Выделение ДНК, амплификацию и секвенирование по Сэнгеру проводили, как указано ранее [12, 13]. Для cytb и BRCA1 использовали праймеры из публикаций [13], для других локусов – из публикаций [14, 15]. Значительная часть данных получена секвенированием ПЦР-продуктов методом Сэнгера. Для подавляющего числа образцов последовательности локусов ABHD11, ITPK1, NHSL1, PALLD, RAI14, ROGDI2, SORBS2, SPECC1L, а также локусов ApoB, BDNF, BRCA1, GHR10, MCGF, PTGER4, RAG1 и vWF для меньшей части образцов получены путем секвенирования на платформе Illumina MiSeq. Библиотеки приготовлены с использованием набора от Illumina Inc. согласно рекомендации производителя из продуктов ПЦР всех локусов, пулированных в равных пропорциях для каждого образца отдельно. Из полученных прочтений удалялись последовательности праймеров, адаптеров и низкокачественные основания при помощи программы Trimmomatic v. 0.33 [16], картирование осуществляли программами bowtie v. 1.1.2 [17] и samtools [18] на референсные последовательности С. suaveolens s.l. или, для отдельных локусов, секвенированных нами впервые, ближайших родственных видов из базы GeneBank (C. indochinensis и Sorex araneus), с последующей заменой на консенсусные последовательности локусов. Коллинг замен осуществлен GATK 4.1.2.0 [19], создание консенсусных последовательностей проводили с помощью bcftools [20], позиции, в которых встречены делеции/инсерции, полностью заменены в выравниваниях на N. Основания с покрытием менее 40 считали непрочитанными. Консенсусные последовательности верифицировали по IGV 2.11.2 [21]. Последовательности выровнены с помощью программ BioEdit 7.2.5. и MEGA 11.0.8.

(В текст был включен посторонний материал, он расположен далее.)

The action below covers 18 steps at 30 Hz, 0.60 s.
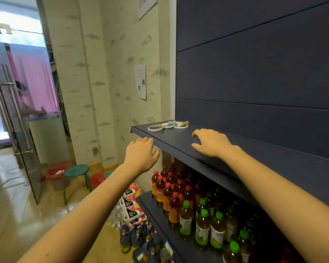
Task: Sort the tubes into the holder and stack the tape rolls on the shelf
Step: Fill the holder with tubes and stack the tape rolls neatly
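Note:
On the dark blue shelf (179, 147), near its far left end, lie white tape rolls: one flat ring (155, 127), another under a tube (169, 126), and a third (181, 126) further right. A pale green tube (171, 122) and a yellowish tube (184, 122) rest across the rolls. No holder is visible. My right hand (211, 142) hovers over the shelf, fingers spread, short of the rolls and holding nothing. My left hand (141, 155) is raised just in front of the shelf's front edge, open and holding nothing.
The shelf below (160, 221) carries several red-capped and green-capped drink bottles. Packs of bottles stand on the floor beside it. To the left are a green stool (76, 170), a red bin (57, 172) and a glass door (17, 114). A dark back panel rises behind the shelf.

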Available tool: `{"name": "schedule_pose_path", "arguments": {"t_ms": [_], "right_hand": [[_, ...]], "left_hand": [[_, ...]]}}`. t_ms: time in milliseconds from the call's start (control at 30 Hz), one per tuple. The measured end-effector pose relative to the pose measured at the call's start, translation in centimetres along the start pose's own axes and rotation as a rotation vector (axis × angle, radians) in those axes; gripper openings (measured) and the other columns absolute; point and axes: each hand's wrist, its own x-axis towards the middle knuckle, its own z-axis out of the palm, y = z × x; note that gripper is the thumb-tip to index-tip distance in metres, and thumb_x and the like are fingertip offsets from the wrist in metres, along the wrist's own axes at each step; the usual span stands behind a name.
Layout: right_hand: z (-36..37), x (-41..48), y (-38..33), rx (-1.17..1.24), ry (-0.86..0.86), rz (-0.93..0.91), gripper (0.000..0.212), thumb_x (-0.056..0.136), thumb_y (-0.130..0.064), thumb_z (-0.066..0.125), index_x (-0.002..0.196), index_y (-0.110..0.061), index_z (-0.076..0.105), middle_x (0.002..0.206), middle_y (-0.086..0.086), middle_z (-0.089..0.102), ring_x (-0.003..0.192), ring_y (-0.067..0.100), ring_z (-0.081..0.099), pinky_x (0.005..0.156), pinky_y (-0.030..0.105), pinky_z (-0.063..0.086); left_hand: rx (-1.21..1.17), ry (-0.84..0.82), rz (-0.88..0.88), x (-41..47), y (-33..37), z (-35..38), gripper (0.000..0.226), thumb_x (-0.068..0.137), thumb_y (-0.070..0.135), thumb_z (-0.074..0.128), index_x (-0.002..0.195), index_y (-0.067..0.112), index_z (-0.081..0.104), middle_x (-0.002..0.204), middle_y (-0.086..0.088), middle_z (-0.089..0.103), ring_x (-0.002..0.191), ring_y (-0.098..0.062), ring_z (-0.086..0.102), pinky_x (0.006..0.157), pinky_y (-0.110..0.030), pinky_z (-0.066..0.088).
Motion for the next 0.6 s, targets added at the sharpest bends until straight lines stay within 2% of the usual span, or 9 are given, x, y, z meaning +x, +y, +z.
{"name": "schedule_pose_path", "arguments": {"t_ms": [433, 600], "right_hand": [[5.3, 18.2, 4.8, -0.026, -0.057, 0.189, 0.039, 0.095, -0.038, 0.046, 0.132, -0.023, 0.045, 0.130, 0.002, 0.054, 0.113, 0.023, 0.054, 0.087, 0.037, 0.046], [7.4, 22.8, 5.8, -0.027, -0.094, 0.269, 0.037, 0.095, -0.037, 0.046, 0.130, -0.024, 0.046, 0.127, 0.003, 0.055, 0.110, 0.023, 0.055, 0.088, 0.037, 0.047]], "left_hand": [[-0.109, -0.021, 0.046, 17.4, -4.8, 9.9, 0.030, 0.092, 0.023, 0.043, 0.118, 0.011, 0.053, 0.120, -0.009, 0.058, 0.110, -0.025, 0.051, 0.086, -0.035, 0.040], [-0.162, -0.031, 0.101, 23.2, -6.0, 13.5, 0.028, 0.094, 0.028, 0.044, 0.114, 0.012, 0.055, 0.118, -0.008, 0.059, 0.107, -0.026, 0.053, 0.084, -0.034, 0.041]]}}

Для определения аллельного состава видов ядерные последовательности фазировали с помощью модуля Phase в пакете DnaSP 5.10.1 [22] и уточняли по IGV. Выделения групп популяций проводили в программе Structure 2.3.4 [23] (модель “Admixture” при 2,5 млн. MCMC повторов и 250 тыс. повторностей в качестве burn-in). Cтруктуру разнообразия тестировали при заданном числе кластеров от 4 до 10 для последующей оценки оптимального числа кластеров в программе Structure Harvester [24].

Филогенетические деревья строили методом максимального правдоподобия (maximum likelihood, ML) в программе IQTREE 1.6.9 [25] и Байесовым методом (Bayesian inference, BI) в программе Mr.Bayes 3.2.6 [26]. Индивидуальные генные деревья и 5000 бутстрэп-реплик по всем 16 ядерным локусам использовали для построения видового дерева в ASTRAL 5.15.5 [27].

РЕЗУЛЬТАТЫ И ИХ ОБСУЖДЕНИЕ

Митохондриальная филогения С. suaveolens s.l.

В составе С. suaveolens s.l. на дереве по cytb (рис. 2а) обнаруживаются 12 митохондриальных линий: (1) C. suaveolens s.str+C. sibirica, (2) Crocidura aff. suaveolens – гаплотипы из южного Ганьсу и Сычуани, (3) C. caspica, (4) C. iculisma, (5) C. aleksandrisi, (6) güeldenstaedtii, (7) C. aff. güeldenstaedtii – гаплотипы из центрально-восточного Ирана, (8) Crocidura sp.1 – гаплотипы с о-ов Эгейского моря и близлежащей территории Анатолии, (9) C. mimula, (10) C. shantungensis, включая гаплотипы из северо-центральной Монголии (Хэнтэй) и Бурятии, (11) C. zarudnyi и (12) сестринская к ней ветвь из Дзанда в Западном Тибете – Crocidura sp.2. Наиболее близкое положение к корню занимают С. shantungensis и C. zarudnyi/Crocidura sp.2, однако их отношения не разрешены. Остальные виды довольно четко делятся на две клады определенной географической приуроченности: западная и восточная.

Рис. 2.

(а) Филогенетическое дерево видовой группы C. suaveolens s.l. по результатам Байесового (BI) анализа митохондриального гена cytb. Вблизи узлов дерева приведены апостериорные вероятности (BPP) в Байесовом анализе и бутстрэп-поддержки в анализе методом максимального правдоподобия (ML); (б) Видовое дерево группы C. suaveolens s.l., построенное в программе ASTRAL 5.15.5 по данным 16 ядерных генов. В узлах указаны локальные апостериорные вероятности (local PP), рассчитанные программой, бутстрэп-поддержки в анализе методом максимального правдоподобия (ML) и апостериорные вероятности (BPP) в Байесовом анализе конкатенированных последовательностей ядерных локусов (PP/ML/BPP). Внешняя группа для каждого дерева удалена.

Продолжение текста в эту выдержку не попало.